Fia cleared her throat. “I know everyone is upset—”
There was mumbling. Some spoke aloud, others didn’t, but no one made any bones about the fact that they were not pleased with her investigation.
“But I want you to know,” Fia went on, “that the FBI…I’m doing everything possible to find out who did this, and quickly.”
“So you admit it. You don’t know anything?” Mary Hall demanded.
“We found some evidence this week that could be very helpful,” Fia said to Mary. “It’s being sent off to a crime lab.” As she spoke, she tried to direct her answers to each and every person on the council, meeting their gazes. But with each passing second, she felt less capable. “In the meantime, there are things all of you can do. I need you to go over in your minds the contact you had with Bobby and Mahon in the days before they died—”

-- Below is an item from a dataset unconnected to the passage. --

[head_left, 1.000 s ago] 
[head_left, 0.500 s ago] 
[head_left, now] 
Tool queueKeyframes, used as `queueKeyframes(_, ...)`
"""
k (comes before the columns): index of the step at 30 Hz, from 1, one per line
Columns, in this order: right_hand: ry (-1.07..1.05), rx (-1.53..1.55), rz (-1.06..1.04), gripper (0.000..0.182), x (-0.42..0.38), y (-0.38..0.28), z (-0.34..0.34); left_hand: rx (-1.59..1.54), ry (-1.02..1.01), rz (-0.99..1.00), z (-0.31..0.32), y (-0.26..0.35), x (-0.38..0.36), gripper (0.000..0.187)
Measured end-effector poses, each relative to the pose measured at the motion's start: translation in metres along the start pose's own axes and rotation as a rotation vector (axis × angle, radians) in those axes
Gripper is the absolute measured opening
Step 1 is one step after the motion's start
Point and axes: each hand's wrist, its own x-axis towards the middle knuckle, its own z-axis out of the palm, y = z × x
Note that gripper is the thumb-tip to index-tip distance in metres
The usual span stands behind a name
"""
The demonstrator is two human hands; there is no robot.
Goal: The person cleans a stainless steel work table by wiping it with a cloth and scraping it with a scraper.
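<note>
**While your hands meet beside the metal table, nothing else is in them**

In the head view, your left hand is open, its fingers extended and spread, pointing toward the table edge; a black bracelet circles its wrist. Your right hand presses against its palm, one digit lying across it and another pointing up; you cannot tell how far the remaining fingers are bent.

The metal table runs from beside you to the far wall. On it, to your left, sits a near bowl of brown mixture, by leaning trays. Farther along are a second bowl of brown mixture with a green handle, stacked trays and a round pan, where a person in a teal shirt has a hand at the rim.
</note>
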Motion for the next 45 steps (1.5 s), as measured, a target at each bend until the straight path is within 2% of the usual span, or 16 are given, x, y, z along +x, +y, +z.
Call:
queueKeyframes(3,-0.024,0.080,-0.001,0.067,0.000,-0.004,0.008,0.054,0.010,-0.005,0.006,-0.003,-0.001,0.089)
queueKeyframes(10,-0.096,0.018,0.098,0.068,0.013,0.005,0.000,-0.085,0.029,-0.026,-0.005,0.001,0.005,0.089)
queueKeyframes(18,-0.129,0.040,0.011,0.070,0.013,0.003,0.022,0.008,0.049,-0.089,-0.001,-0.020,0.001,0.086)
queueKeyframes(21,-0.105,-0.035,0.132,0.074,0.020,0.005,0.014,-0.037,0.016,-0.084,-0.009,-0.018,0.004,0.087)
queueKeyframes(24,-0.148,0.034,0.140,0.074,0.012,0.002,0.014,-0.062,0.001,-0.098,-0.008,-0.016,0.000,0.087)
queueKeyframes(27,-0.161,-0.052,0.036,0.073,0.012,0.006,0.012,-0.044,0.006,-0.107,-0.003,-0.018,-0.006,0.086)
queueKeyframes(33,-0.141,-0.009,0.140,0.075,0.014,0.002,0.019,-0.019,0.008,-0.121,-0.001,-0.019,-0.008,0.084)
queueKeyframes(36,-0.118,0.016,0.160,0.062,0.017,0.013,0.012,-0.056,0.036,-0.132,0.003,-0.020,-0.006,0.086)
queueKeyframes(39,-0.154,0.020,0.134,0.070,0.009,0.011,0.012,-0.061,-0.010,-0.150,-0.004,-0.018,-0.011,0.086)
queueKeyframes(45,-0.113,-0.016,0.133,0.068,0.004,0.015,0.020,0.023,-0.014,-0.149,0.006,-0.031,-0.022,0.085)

Were murdered, you mean to say, someone telepathed.
“Go back weeks, months if you have to,” Fia continued, trying to block everyone’s
thoughts. “Was there anything out of the ordinary you heard or saw? Something Bobby or Mahon said. Something an outsider might have said or done. And you need to call me. I’ll leave cards for everyone. Don’t hesitate to contact me. No matter how insignificant it might be.”

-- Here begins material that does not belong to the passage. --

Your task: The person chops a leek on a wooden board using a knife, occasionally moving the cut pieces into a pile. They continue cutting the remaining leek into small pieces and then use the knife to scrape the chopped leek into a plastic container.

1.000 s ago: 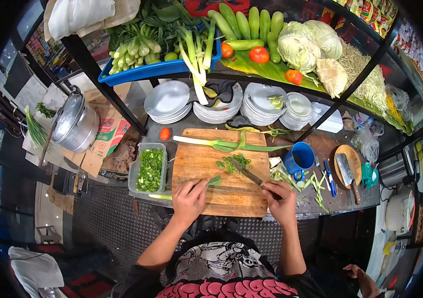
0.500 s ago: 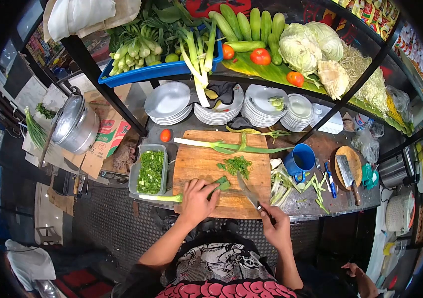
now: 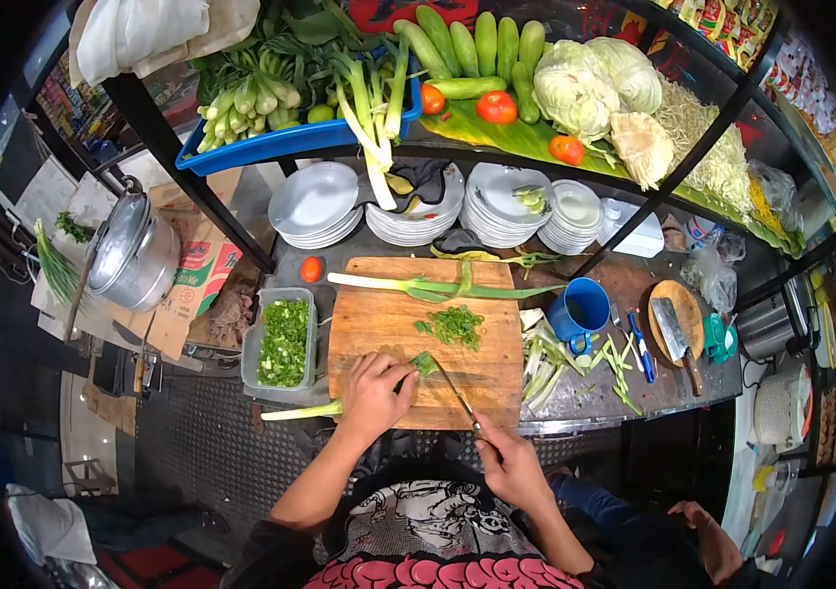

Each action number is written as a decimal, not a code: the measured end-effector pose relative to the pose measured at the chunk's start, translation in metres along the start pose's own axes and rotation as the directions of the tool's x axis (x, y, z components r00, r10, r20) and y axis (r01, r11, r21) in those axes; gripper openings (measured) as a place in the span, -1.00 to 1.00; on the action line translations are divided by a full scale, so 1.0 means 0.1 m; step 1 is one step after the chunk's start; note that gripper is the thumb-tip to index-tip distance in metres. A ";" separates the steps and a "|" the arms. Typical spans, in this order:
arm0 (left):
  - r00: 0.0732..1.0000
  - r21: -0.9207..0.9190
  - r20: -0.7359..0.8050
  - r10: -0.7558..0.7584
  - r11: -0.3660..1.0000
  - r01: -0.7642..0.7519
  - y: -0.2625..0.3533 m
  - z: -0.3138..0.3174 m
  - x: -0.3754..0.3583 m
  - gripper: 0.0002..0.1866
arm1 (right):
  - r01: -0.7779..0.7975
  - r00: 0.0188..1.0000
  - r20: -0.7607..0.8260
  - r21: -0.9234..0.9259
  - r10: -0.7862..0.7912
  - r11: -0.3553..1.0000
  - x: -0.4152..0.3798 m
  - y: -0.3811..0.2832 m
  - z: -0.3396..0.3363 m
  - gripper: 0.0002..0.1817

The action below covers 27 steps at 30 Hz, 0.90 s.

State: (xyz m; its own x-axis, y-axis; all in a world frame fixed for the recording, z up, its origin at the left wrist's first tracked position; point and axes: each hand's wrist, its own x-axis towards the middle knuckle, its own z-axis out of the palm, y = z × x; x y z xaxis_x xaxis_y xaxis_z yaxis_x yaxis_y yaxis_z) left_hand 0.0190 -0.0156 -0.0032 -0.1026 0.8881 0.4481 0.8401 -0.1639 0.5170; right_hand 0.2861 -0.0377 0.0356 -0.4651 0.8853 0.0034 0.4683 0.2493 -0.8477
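Note:
My left hand (image 3: 377,395) is closed over a leek (image 3: 302,412) on the wooden cutting board (image 3: 496,393). The white end sticks out to the left, past the board, and the green end shows to the right of my fingers. In my right hand (image 3: 514,469) is a knife (image 3: 455,393), its blade tilted with the tip against the leek's green end. Chopped green leaves (image 3: 451,327) lie in a small pile beyond the blade. Across the far part of the board stretches another leek (image 3: 364,282). Left of the board, a plastic container (image 3: 249,344) holds chopped greens.
A tomato (image 3: 312,269), stacked plates (image 3: 315,201) and a blue mug (image 3: 580,312) surround the board. Trimmings (image 3: 540,363) and a cleaver (image 3: 671,332) lie to the right. A vegetable shelf overhangs the back. Another person's hand (image 3: 698,515) appears at lower right.
The knife has moved left from beside the chopped pile to the green end under my left hand. My right hand has shifted left with it. The whole view has moved slightly.

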 end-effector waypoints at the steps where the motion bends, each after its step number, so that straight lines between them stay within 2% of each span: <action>1: 1.000 -0.007 -0.004 -0.001 1.000 0.001 0.01 0.01 0.00 -0.88 | 0.048 0.999 -0.002 -0.028 -0.048 0.998 0.02 0.00 0.03 -0.38; 2: 1.000 -0.012 -0.011 -0.004 1.000 0.004 0.02 0.02 0.00 -0.87 | 0.050 0.997 0.057 -0.050 -0.047 0.998 0.03 0.00 0.04 -0.33; 6: 0.999 0.011 0.049 0.015 1.000 -0.015 -0.01 0.01 -0.05 -0.86 | 0.038 0.999 0.040 -0.167 -0.032 0.985 0.10 -0.07 0.15 -0.33; 9: 0.992 0.076 0.083 0.094 0.992 -0.100 0.00 -0.03 -0.04 -0.81 | 0.014 0.999 0.051 -0.214 -0.003 0.977 0.09 -0.12 0.18 -0.32; 17: 0.926 0.056 0.268 0.266 0.955 -0.290 -0.07 -0.14 -0.06 -0.60 | -0.050 0.984 0.145 -0.347 0.107 0.936 0.22 -0.24 0.19 -0.31; 21: 0.895 0.068 0.374 0.243 0.955 -0.288 -0.04 -0.19 -0.06 -0.51 | 0.000 0.995 0.098 -0.280 0.028 0.960 0.15 -0.12 0.22 -0.30; 27: 0.887 0.084 0.395 0.241 0.951 -0.296 -0.02 -0.25 -0.08 -0.46 | 0.000 0.994 0.106 -0.216 0.023 0.976 0.11 -0.14 0.16 -0.30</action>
State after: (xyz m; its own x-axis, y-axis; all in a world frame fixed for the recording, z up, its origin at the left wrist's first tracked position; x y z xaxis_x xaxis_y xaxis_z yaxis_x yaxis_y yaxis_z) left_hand 0.0043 -0.0329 0.0107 0.3220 0.9173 0.2342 0.8746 -0.3829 0.2974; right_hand 0.2628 -0.0375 0.0388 -0.5312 0.8441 -0.0729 0.6195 0.3284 -0.7130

“And that’s it?” Tavia asked. “That’s all we can do?”
Doesn’t seem like much to me.
Seems like nothing.
Seems like no one’s doing anything.
“What about putting a group together like we used to in the old days?” Tavia suggested. “To hunt the slayers.”
“Don’t know why we need the FBI at all,” someone else said. “That’s not how we used to do things.”
“No, it’s not.” Fia turned to her great-uncle, who had spoken. “It’s not the way we used to do things. But the way we used to do things didn’t work either, did it? Vigilantism is how we ended up in a sinking ship in the Atlantic Ocean, fleeing for our lives. That’s how we ended up here.”
“And following this country’s justice system has worked,” said a deep-timbered voice from beyond the circle. “It’s worked for three hundred years.”
Everyone on the council, including Fia, turned toward the hallway. It was Fin. Fin to the rescue.
You’re a little late, Fia threw in his direction.
But not too late. Fin grinned as he entered the circle and stopped in front of an empty chair. He had a way about him that she had always admired. He was dressed casually in jeans and a black T-shirt with a bad-boy five o’clock shadow on his chin. But the facial hair only seemed to make him more attractive. Fin had that charismatic presence that could be felt but not explained. When Fin Kahill spoke, people listened. People, humans and sept members, believed.
“Fia’s right. We need to let the authorities deal with this, at least for now. We need to stay calm and not panic.”
“Easy for you to say, young man,” Mary Hall snapped. “It’s not your lover rotting in a grave without his head!”
“I’m sorry, Mary.” Fin turned to her, meeting the older woman’s gaze. “I can’t imagine how you feel except to compare it to the loss of my Lizzy and my sweet Fiona.”